**What is required:** I'd like the data below restated word for word, with the pictures left out.

+++

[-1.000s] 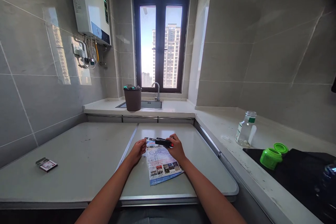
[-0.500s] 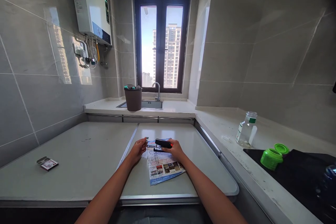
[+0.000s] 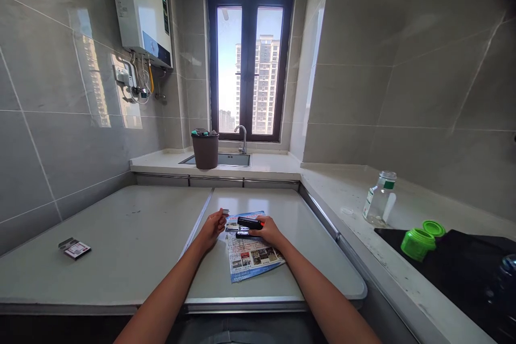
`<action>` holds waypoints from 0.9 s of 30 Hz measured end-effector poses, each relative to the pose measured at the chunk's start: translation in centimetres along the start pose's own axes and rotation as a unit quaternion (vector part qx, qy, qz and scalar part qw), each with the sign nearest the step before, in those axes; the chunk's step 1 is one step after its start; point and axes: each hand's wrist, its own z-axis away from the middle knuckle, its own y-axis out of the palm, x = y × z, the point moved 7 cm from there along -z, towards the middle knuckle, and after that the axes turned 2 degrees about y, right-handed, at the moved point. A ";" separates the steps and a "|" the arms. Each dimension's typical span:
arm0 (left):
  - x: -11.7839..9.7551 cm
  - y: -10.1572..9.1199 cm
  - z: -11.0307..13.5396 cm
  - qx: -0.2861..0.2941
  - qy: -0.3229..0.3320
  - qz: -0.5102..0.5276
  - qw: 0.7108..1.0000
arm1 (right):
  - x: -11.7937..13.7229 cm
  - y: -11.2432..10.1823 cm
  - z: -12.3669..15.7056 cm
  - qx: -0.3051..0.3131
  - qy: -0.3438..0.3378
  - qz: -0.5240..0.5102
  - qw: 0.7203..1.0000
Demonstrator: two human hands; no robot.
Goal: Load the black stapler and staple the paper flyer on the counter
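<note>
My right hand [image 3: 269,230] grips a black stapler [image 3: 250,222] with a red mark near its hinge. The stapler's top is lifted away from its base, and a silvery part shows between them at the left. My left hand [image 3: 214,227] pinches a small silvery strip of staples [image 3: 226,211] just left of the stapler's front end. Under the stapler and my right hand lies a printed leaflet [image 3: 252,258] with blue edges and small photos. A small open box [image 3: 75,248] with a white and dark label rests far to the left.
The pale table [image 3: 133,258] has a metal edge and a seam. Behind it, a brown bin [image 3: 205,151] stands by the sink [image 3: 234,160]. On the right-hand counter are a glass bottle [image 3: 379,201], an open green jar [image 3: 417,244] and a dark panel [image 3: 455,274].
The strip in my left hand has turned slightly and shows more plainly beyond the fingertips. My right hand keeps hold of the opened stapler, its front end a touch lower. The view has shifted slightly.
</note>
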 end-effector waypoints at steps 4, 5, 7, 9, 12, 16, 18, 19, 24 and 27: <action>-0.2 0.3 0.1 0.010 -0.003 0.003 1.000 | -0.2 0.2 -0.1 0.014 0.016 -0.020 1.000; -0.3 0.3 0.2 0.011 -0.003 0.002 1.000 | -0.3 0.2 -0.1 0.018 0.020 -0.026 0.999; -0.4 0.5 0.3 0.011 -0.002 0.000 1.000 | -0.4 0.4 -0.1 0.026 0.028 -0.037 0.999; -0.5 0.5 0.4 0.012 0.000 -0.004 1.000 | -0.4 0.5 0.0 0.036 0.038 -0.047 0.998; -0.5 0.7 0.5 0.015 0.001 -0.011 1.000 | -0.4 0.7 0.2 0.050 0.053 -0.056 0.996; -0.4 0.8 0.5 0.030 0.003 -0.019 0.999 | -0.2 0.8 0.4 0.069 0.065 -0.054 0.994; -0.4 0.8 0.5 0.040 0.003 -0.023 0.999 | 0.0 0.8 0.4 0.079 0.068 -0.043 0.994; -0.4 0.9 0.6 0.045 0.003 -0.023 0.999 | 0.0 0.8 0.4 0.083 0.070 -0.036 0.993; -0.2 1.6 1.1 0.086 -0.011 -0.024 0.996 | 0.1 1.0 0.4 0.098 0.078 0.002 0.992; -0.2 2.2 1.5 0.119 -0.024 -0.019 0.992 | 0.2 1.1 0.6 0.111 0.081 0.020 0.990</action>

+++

**Response to this task:**
[-1.000s] 
[-0.500s] 
[+0.000s] 
`<action>` holds waypoints from 0.9 s of 30 Hz measured end-effector poses, each relative to the pose measured at the chunk's start: translation in centimetres along the start pose's own axes and rotation as a unit quaternion (vector part qx, qy, qz and scalar part qw), each with the sign nearest the step before, in those axes; the chunk's step 1 is one step after its start; point and axes: each hand's wrist, its own z-axis away from the middle knuckle, its own y-axis out of the palm, x = y × z, the point moved 7 cm from there along -z, towards the middle knuckle, and after that the axes turned 2 degrees about y, right-handed, at the moved point. A ";" separates the steps and a "|" the arms. Each dimension's typical span:
arm0 (left):
  - x: -11.7839..9.7551 cm
  - y: -10.1572..9.1199 cm
  - z: -11.0307..13.5396 cm
  - qx: -0.2861..0.2941
  - qy: -0.3229..0.3320
  - qz: -0.5102..0.5276
  - qw: 0.7108..1.0000
arm1 (right):
  - x: -11.7937..13.7229 cm
  - y: -11.2432..10.1823 cm
  - z: -12.3669..15.7056 cm
  - qx: -0.3051..0.3131
  - qy: -0.3438..0.3378
  - qz: -0.5240..0.5102
  - qw: 0.7203..1.0000
Demonstrator: two human hands; no robot.
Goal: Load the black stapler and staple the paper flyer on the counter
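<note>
My right hand [image 3: 269,230] grips a black stapler [image 3: 250,222] with a red mark near its hinge. The stapler's top is lifted away from its base, and a silvery part shows between them at the left. My left hand [image 3: 214,227] pinches a small silvery strip of staples [image 3: 226,211] just left of the stapler's front end. Under the stapler and my right hand lies a printed leaflet [image 3: 252,258] with blue edges and small photos. A small open box [image 3: 75,248] with a white and dark label rests far to the left.
The pale table [image 3: 133,258] has a metal edge and a seam. Behind it, a brown bin [image 3: 205,151] stands by the sink [image 3: 234,160]. On the right-hand counter are a glass bottle [image 3: 379,201], an open green jar [image 3: 417,244] and a dark panel [image 3: 455,274].
The strip in my left hand has turned slightly and shows more plainly beyond the fingertips. My right hand keeps hold of the opened stapler, its front end a touch lower. The view has shifted slightly.
</note>
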 end-effector waypoints at steps 4, 5, 7, 9, 12, 16, 18, 19, 24 and 27: <action>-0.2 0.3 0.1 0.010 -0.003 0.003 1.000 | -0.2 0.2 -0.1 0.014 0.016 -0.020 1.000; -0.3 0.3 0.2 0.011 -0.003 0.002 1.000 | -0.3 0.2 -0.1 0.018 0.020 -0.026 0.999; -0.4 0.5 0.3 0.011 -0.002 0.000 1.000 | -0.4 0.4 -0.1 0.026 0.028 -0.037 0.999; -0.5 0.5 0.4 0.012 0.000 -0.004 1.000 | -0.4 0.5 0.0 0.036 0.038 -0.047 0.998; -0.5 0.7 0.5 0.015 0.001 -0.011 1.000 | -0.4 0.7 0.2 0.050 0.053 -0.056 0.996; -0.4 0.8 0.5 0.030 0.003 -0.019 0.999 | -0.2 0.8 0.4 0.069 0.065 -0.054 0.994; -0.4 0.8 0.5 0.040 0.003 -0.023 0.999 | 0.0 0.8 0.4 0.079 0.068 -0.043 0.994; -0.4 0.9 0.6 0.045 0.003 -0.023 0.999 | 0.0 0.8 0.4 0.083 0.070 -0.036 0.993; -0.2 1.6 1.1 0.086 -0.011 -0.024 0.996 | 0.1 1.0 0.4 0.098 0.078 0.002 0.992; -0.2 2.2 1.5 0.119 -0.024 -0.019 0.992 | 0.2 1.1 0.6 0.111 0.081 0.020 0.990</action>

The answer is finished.